D-2. Most major urban operations (UO), however, require the close cooperation and application of joint
service capabilities. A JTF may be designated to closely synchronize the efforts of all services and
functions in an urban area designated as a joint operations area (JOA). If a large urban area falls in the
context of an even larger ground force area of operations, a JTF dedicated to the urban operation may not
be appropriate. These situations still require joint capabilities. In such cases, the responsible JFC designates
support relations between major land units and joint functional commands. The major land units can
consist of Army forces, Marine Corps forces, or joint forces land component command. The joint
functional commands can consist of the joint special operations task force, joint psychological operations
task force, or joint civil-military operations task force.

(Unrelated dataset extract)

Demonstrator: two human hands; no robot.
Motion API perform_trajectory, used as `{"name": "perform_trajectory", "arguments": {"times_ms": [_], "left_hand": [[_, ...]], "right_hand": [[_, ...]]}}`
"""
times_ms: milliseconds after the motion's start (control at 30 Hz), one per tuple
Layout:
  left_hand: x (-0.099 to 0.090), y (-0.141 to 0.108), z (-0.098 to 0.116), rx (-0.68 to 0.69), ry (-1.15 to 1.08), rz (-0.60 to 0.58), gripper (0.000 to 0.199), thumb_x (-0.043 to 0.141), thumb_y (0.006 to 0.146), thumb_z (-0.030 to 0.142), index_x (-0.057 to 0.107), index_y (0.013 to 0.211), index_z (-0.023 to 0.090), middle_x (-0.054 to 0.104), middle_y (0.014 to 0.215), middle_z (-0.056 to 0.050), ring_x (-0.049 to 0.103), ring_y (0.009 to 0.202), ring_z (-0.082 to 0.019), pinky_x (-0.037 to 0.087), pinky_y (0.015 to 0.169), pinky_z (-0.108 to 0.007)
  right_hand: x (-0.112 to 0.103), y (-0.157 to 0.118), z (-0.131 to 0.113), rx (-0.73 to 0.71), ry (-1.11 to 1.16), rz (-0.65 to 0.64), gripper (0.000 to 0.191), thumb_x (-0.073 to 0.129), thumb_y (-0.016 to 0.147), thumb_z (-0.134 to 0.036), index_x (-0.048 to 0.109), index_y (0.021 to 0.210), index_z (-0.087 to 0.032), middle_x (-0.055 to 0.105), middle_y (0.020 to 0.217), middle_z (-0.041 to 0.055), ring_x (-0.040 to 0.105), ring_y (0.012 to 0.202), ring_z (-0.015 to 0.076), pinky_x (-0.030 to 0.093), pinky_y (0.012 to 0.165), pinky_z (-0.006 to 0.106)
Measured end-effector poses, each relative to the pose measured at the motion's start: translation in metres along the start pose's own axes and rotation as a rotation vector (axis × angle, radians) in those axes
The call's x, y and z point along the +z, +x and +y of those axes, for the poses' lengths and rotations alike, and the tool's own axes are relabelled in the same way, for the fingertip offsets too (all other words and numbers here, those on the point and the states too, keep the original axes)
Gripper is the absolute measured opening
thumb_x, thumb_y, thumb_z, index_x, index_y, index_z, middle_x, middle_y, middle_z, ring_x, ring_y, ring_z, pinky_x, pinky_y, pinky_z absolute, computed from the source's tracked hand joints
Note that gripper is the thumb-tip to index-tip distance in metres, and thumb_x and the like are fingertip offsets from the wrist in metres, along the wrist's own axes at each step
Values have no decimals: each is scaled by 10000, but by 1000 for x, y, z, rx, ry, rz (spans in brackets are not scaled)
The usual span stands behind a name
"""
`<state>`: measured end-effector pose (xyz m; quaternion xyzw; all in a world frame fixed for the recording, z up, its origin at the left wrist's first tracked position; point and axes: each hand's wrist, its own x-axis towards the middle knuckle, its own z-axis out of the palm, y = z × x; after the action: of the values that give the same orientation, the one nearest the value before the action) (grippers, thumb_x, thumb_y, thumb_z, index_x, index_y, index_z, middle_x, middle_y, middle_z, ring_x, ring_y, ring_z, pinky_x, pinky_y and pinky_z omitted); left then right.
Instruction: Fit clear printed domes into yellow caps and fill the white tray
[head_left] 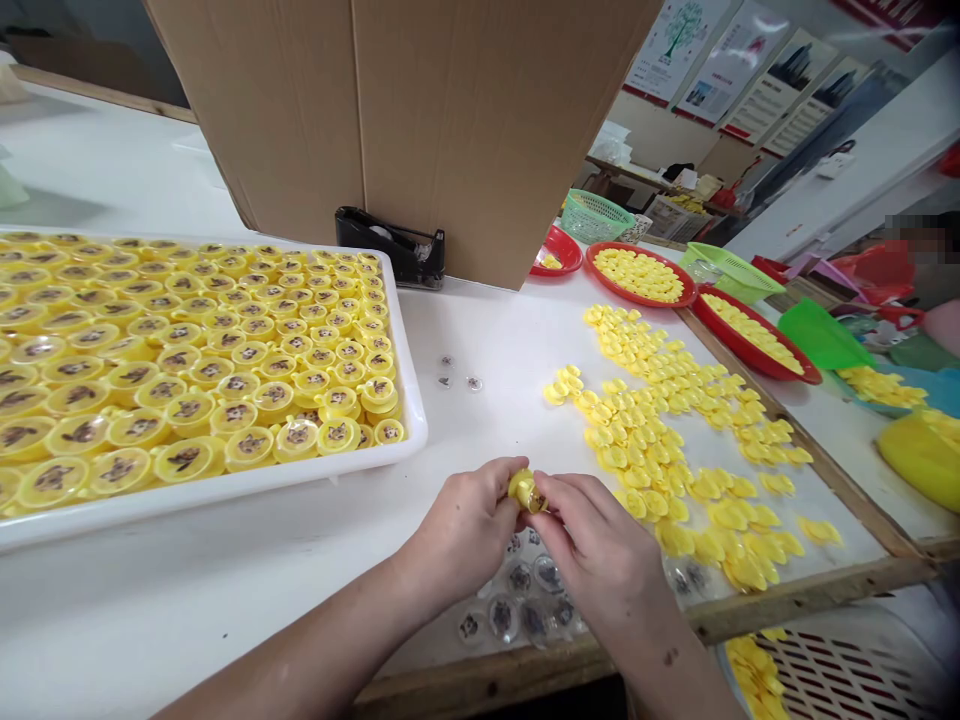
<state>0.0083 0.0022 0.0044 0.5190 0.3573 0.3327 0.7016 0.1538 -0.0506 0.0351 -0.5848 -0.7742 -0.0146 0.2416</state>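
Between my two hands, near the table's front, is a small yellow cup-shaped piece (522,487). My left hand (469,525) pinches its left side. The fingers of my right hand (600,545) hold a clear disc with a dark picture (535,499) against the piece's right side. Beneath and between my hands lie several clear picture discs (503,617), partly hidden by them. Loose yellow pieces (637,440) spread over the table to the right. On the left, a white tray (418,420) is filled with yellow pieces bearing animal pictures.
A tall cardboard sheet (420,130) stands at the back, with a black tape dispenser (391,248) at its foot. Red plates (686,290) of yellow pieces and green baskets (731,272) sit at the right. A wooden strip (840,480) edges the table; a white basket (855,660) is below.
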Motion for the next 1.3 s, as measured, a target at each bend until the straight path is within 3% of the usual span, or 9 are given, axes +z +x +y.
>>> {"name": "perform_trajectory", "arguments": {"times_ms": [133,233,333,467,633,800,967,1167,1300], "left_hand": [[1,-1,4,-35,-42,-83,322,608,744,234,624,1061,176,685,839,-48,608,763,-194,461,660,-271],[2,0,4,-86,43,-20,307,662,712,283,603,991,171,670,824,-52,602,756,-195,457,647,-278],[1,2,3,-111,14,-3,252,657,725,295,582,932,173,673,789,-55,610,730,-191,461,651,-284],[-1,2,5,-17,-16,-40,236,673,719,272,620,927,173,674,846,-67,601,788,-190,459,689,-270],[1,3,5,-16,-4,-45,235,673,720,243,615,936,174,642,832,-42,573,771,-163,451,689,-261],[4,5,1,-45,-74,-29,254,682,709,240,600,936,158,629,835,-40,569,784,-161,460,717,-278],[7,3,0,-20,-14,-9,232,649,745,255,595,948,156,636,853,-46,576,793,-163,465,715,-279],[4,2,2,0,94,23,199,606,784,268,604,957,170,652,889,-44,593,822,-172,472,730,-290],[2,1,7,-18,31,-6,182,600,790,261,573,939,160,650,879,-42,600,833,-170,476,722,-282]], "right_hand": [[5,-2,1,-9,-8,22,234,458,876,-106,549,1083,-166,613,881,73,630,791,170,530,662,269],[9,-2,1,14,42,26,257,437,863,-80,552,1071,-176,605,874,64,623,774,166,525,640,267],[9,-1,3,100,197,20,239,499,827,-80,578,1020,-197,602,872,43,611,763,158,524,672,269],[1,-2,10,257,446,-59,277,595,795,-113,585,1034,-252,587,899,10,602,726,130,529,656,242],[4,-9,10,118,277,44,346,548,817,-85,570,1127,-236,523,991,60,603,835,158,531,713,261],[14,-12,4,17,92,141,356,472,867,-77,528,1204,-178,571,952,85,612,873,173,528,728,257],[20,-15,1,58,68,147,343,444,877,-76,515,1201,-162,583,890,81,609,822,178,531,697,284],[31,-13,-6,107,97,261,286,501,854,-72,565,1115,-171,576,834,49,593,748,152,509,659,265],[22,-13,0,211,312,200,323,568,819,-114,571,1125,-219,570,902,43,576,776,151,508,685,274]]}}
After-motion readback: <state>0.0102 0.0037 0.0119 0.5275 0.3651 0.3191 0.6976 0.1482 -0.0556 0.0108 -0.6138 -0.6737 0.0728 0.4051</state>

D-3. This appendix describes the roles of other services and joint combatant commands in UO. It provides
an understanding that enables Army commanders to recommend when to form a JTF or to request support
from the JFC. It also provides information so commanders can better coordinate their efforts with those of
the JFC and the commanders of other services or components conducting UO. Lastly, this appendix
describes some considerations when conducting UO with multinational forces.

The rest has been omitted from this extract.